[Task objective]
Every line of the data must be copied exactly.
Start of Provided material
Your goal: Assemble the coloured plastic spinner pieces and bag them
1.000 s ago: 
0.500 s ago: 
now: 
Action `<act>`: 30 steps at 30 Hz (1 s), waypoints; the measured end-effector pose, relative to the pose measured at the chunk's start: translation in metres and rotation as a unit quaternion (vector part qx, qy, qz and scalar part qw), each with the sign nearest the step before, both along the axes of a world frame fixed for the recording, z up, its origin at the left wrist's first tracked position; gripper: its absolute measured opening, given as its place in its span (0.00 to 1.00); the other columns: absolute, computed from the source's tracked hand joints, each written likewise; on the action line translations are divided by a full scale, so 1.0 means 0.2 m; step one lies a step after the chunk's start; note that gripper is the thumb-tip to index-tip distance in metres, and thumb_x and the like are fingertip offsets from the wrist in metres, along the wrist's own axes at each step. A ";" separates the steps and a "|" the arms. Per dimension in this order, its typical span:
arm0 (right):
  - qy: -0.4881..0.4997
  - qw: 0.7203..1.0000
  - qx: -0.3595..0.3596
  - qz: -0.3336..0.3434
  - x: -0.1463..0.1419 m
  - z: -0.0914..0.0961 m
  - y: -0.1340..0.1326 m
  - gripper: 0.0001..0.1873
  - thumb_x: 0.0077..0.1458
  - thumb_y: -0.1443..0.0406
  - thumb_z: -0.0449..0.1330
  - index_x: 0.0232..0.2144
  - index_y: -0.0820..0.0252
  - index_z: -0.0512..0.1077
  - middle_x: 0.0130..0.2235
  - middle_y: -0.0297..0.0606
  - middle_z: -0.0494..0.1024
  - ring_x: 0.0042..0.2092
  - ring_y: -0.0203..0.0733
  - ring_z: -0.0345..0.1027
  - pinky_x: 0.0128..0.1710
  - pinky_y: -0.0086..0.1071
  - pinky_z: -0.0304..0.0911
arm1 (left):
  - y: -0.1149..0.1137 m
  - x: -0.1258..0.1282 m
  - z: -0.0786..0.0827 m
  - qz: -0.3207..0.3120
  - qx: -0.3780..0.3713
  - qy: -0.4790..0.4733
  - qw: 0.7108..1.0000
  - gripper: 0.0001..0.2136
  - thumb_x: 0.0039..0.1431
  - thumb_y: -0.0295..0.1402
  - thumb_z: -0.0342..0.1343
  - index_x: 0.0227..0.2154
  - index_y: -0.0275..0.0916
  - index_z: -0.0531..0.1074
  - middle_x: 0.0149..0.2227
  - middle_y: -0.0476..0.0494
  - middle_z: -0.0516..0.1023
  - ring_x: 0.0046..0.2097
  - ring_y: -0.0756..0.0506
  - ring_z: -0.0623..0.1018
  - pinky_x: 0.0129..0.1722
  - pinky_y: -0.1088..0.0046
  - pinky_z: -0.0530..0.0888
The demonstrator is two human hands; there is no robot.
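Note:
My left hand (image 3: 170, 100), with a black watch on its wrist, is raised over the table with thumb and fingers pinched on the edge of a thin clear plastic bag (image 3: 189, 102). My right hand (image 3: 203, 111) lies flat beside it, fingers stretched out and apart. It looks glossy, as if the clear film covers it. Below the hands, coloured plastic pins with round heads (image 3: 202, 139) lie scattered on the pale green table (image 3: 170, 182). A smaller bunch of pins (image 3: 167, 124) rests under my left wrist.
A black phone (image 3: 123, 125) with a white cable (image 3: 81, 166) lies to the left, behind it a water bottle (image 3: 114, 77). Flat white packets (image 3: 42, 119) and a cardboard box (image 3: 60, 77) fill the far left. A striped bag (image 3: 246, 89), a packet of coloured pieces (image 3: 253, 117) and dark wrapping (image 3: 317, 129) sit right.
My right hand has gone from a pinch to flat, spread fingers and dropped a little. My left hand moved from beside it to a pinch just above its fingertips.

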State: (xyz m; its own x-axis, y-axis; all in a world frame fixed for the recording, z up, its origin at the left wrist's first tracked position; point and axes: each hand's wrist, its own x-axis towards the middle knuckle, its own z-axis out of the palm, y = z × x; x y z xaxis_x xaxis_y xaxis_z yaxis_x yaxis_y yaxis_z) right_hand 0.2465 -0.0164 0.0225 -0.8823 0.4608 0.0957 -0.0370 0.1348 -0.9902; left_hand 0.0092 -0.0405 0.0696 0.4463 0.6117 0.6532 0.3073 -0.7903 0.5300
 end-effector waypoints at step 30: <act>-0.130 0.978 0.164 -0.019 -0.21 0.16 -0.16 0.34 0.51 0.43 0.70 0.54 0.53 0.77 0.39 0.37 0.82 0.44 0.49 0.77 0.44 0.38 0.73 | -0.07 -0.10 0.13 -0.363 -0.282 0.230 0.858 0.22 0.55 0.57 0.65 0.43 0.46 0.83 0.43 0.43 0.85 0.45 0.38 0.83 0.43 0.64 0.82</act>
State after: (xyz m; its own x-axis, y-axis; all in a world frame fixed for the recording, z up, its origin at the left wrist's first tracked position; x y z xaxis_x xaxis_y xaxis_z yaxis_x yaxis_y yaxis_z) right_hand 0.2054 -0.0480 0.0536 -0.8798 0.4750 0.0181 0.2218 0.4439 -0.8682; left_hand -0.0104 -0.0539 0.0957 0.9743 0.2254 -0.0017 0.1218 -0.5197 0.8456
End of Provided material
[Task result]
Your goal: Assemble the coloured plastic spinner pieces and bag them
1.000 s ago: 
0.500 s ago: 
now: 
Action `<act>`: 30 steps at 30 Hz (1 s), waypoints; the measured end-effector pose, relative to the pose measured at the chunk's start: translation in metres and rotation as a unit quaternion (vector part qx, qy, qz and scalar part qw), each with the sign nearest the step before, both along the axes of a world frame fixed for the recording, z up, its origin at the left wrist's first tracked position; gripper: its absolute measured opening, given as its place in its span (0.00 to 1.00); the other columns: absolute, computed from the source's tracked hand joints, each written likewise; on the action line translations are divided by a full scale, so 1.0 means 0.2 m; step one lies a step after the chunk's start; note that gripper is the thumb-tip to index-tip distance in metres, and thumb_x and the like are fingertip offsets from the wrist in metres, along the wrist's own axes at each step. A ";" separates the steps and a "|" the arms. Per dimension in this order, its typical span:
arm0 (right):
  - qy: -0.4881..0.4997
  - qw: 0.7203..1.0000
  - qx: -0.3595..0.3596
  - qz: -0.3336..0.3434
  - x: -0.1463..0.1419 m
  - z: -0.0914..0.0961 m
  - y: -0.1340..0.1326 m
  - gripper: 0.0001..0.1873
  - thumb_x: 0.0077..0.1458
  - thumb_y: -0.1443..0.0406
  - thumb_z: -0.0449..0.1330
  - index_x: 0.0232..0.2144
  - index_y: -0.0820..0.0252
  - index_z: -0.0512..0.1077
  - middle_x: 0.0130..0.2235
  - middle_y: -0.0297..0.0606
  - middle_z: -0.0494..0.1024
  - ring_x: 0.0042..0.2092
  - ring_y: -0.0203..0.0733
  - ring_z: -0.0345..0.1027
  - pinky_x: 0.0128..0.1710
  - pinky_y: -0.0086..0.1071
  - pinky_z: -0.0304..0.0911
arm1 (left):
  - y: -0.1149..0.1137 m
  - x: -0.1258..0.1282 m
  - z: -0.0786..0.0827 m
  - qz: -0.3207..0.3120
  - qx: -0.3780..0.3713
  - qy: -0.4790..0.4733
  - qw: 0.7108..1.0000
  - gripper: 0.0001..0.2136
  - thumb_x: 0.0039..0.1431
  - thumb_y: -0.0295..0.1402
  - thumb_z: -0.0342..0.1343
  - index_x: 0.0227..0.2154
  - index_y: -0.0275..0.0916
  - index_z: -0.0531..0.1074
  - middle_x: 0.0149..0.2227
  - middle_y: -0.0476..0.0494
  - middle_z: -0.0516..0.1023
  - ring_x: 0.0046..0.2097
  - ring_y: -0.0756..0.0506
  - ring_z: -0.0623..0.1018
  - pinky_x: 0.0129..0.1722
  - pinky_y: -0.1088..0.0046
  - pinky_z: -0.0530..0.0888
The demonstrator is two human hands; there is no robot.
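Note:
My left hand (image 3: 170, 100), with a black watch on its wrist, is raised over the table with thumb and fingers pinched on the edge of a thin clear plastic bag (image 3: 189, 102). My right hand (image 3: 203, 111) lies flat beside it, fingers stretched out and apart. It looks glossy, as if the clear film covers it. Below the hands, coloured plastic pins with round heads (image 3: 202, 139) lie scattered on the pale green table (image 3: 170, 182). A smaller bunch of pins (image 3: 167, 124) rests under my left wrist.
A black phone (image 3: 123, 125) with a white cable (image 3: 81, 166) lies to the left, behind it a water bottle (image 3: 114, 77). Flat white packets (image 3: 42, 119) and a cardboard box (image 3: 60, 77) fill the far left. A striped bag (image 3: 246, 89), a packet of coloured pieces (image 3: 253, 117) and dark wrapping (image 3: 317, 129) sit right.
My right hand has gone from a pinch to flat, spread fingers and dropped a little. My left hand moved from beside it to a pinch just above its fingertips.
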
State: (xyz m; its own x-axis, y-axis; all in a world frame fixed for the recording, z up, its origin at the left wrist's first tracked position; point and axes: each hand's wrist, its own x-axis towards the middle knuckle, its own z-axis out of the palm, y = z × x; x y z xaxis_x xaxis_y xaxis_z yaxis_x yaxis_y yaxis_z) right_hand 0.2465 -0.0164 0.0225 -0.8823 0.4608 0.0957 -0.0370 0.1348 -0.9902; left_hand 0.0092 -0.0405 0.0696 0.4463 0.6117 0.6532 0.3073 -0.7903 0.5300
 end-effector waypoints at step 30: <act>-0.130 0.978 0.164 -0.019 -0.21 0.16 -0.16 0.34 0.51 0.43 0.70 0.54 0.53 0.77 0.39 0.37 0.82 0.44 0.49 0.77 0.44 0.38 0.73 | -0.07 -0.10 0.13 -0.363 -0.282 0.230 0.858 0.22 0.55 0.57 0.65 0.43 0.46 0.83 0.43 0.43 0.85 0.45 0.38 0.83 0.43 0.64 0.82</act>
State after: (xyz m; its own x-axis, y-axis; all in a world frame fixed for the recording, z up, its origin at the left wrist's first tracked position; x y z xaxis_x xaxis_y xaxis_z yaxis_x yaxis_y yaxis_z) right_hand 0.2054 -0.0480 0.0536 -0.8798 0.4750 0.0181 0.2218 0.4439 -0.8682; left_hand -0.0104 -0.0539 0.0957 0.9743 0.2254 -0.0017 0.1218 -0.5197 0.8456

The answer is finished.